Diego Bermúdez: A Comprehensive Plan for Protecting Bogotá’s Cultural Landscapes

Bogotá, Colombia, is a city of 9 million people and continues to expand rapidly at its periphery. This sprawl threatens the historic Bogotá savanna, an important high-altitude wetland landscape. Diego Bermúdez, principal and partner, Bermúdez Arquitectos, in Bogotá, explained that 2,500 years ago, the area formed the vast floodplains of the Bogotá River and its many tributaries. Pre-Hispanic settlers, the indigenous Muisca people, who lived in small villages, built canals and berms to create flood-proof zones for growing food. “They lived amid 100,000 acres of wetlands and were amphibious people.”

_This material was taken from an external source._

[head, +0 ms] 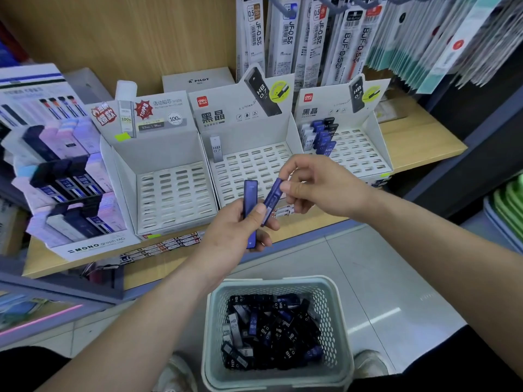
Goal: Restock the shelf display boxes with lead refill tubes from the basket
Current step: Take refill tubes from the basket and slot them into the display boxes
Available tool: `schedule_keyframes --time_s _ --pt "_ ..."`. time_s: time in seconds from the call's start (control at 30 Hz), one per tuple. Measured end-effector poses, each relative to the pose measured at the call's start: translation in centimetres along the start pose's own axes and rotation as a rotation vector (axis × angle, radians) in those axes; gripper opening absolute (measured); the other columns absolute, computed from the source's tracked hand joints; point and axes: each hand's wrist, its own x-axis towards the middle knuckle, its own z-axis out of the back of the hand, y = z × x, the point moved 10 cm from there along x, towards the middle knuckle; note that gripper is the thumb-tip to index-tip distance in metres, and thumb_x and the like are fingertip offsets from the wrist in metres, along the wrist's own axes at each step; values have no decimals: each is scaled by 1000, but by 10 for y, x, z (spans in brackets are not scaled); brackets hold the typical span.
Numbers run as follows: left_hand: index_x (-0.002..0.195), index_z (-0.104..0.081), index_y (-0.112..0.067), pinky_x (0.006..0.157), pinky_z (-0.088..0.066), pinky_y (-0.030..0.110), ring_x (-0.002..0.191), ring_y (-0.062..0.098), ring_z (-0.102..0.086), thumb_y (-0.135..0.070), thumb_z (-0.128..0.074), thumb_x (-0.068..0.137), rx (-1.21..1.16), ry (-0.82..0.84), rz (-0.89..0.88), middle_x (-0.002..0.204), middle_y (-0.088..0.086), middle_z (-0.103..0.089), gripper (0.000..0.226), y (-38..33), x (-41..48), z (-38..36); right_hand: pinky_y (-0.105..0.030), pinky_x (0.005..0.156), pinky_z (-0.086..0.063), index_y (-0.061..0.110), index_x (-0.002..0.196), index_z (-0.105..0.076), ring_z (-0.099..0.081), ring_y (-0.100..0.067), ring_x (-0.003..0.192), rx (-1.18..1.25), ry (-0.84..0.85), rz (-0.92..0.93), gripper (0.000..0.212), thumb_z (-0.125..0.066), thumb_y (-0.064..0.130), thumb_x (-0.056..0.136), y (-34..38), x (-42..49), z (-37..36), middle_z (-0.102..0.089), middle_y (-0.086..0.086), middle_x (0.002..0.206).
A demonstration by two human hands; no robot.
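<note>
My left hand [240, 230] grips an upright blue lead refill tube [250, 199] in front of the shelf. My right hand [314, 188] pinches the top of a second blue tube [272, 200], whose lower end lies against my left thumb. Behind them stand three white display boxes with slotted trays: the left box [158, 162] shows no tubes, the middle box [254, 165] holds one grey tube [216, 148], and the right box [365, 148] has several blue and black tubes [321, 135] at its back left. On the floor below, a pale basket [215, 329] holds several tubes [271, 332].
A Mono display [59, 176] of pastel lead cases fills the shelf's left side. Refill packets [308, 38] hang on hooks above the boxes. Flat packets [167, 244] lie along the wooden shelf's front edge. Green and grey trays [506, 210] are stacked at the right. My shoes flank the basket.
</note>
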Motion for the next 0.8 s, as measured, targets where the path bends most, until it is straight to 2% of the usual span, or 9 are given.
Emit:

When the Spanish arrived in the 17th century, they removed the Muisca and subdivided the land to scale up industrial food production. Farms were organized into grids, with protective canals, to increase yields. By the 1920s, the government created a water management district that was meant to preserve the irrigation systems. Those layers of water management history are now threatened by rampant sprawl and development into the savanna region. Bermúdez said the city’s population is expected to increase to 10.5 million in 2035 and reach upwards of 14 million by 2050.

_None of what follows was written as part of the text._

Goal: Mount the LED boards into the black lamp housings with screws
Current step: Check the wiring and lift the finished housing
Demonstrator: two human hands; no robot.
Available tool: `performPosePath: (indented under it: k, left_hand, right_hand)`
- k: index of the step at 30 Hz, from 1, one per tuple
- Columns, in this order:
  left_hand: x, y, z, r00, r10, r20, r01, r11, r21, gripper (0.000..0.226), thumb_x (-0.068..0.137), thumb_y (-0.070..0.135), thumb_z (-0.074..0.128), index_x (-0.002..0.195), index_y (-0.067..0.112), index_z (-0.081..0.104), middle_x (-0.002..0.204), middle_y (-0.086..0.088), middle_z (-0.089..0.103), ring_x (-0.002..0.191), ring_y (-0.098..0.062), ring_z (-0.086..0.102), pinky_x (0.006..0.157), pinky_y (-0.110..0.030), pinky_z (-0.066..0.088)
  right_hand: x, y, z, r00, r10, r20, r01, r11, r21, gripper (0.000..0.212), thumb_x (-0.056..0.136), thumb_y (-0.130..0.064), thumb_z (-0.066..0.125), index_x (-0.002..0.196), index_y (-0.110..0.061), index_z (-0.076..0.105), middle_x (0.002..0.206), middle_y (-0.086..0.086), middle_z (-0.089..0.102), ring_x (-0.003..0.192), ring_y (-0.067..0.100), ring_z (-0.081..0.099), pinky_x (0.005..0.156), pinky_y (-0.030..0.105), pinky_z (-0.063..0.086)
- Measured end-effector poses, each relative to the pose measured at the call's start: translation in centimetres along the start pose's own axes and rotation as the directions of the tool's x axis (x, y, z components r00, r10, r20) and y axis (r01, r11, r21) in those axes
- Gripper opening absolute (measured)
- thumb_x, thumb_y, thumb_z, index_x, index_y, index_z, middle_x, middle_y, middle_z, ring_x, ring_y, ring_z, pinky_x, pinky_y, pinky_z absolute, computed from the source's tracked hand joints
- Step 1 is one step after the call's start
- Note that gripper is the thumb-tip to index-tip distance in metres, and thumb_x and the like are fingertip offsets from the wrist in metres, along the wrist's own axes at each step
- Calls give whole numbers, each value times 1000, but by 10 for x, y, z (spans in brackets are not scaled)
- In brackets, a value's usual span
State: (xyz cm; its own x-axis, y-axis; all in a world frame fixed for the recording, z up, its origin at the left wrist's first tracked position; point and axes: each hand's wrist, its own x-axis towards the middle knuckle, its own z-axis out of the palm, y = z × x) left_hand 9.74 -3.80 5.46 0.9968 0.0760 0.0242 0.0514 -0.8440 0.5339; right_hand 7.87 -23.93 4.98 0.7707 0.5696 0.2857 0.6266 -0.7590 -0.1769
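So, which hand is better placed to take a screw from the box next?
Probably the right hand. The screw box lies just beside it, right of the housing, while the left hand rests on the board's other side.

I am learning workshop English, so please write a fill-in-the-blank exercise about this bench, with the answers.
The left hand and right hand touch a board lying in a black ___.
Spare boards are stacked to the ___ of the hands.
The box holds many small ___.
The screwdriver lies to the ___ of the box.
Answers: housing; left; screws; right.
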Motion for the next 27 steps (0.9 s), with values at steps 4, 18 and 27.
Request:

To protect the savanna landscape, which grows 40 percent of the city’s food, Bermúdez proposes a strategy that first protects the historic canals, which are also hubs for biodiversity, including 200 species of birds. “Water management can be a tool for reimagining the future.” As he spent a year traveling to these agricultural communities and also meeting the developers who are urbanizing the area, he found “new hope,” because “people want to protect the water management system for flooding, biodiversity, and recreation.” Bermúdez has been working to connect the disparate players and layers of plans into a regional plan that can guide development away from the savanna, create protective zones for the historic agricultural landscapes, and further densify the core of Bogotá.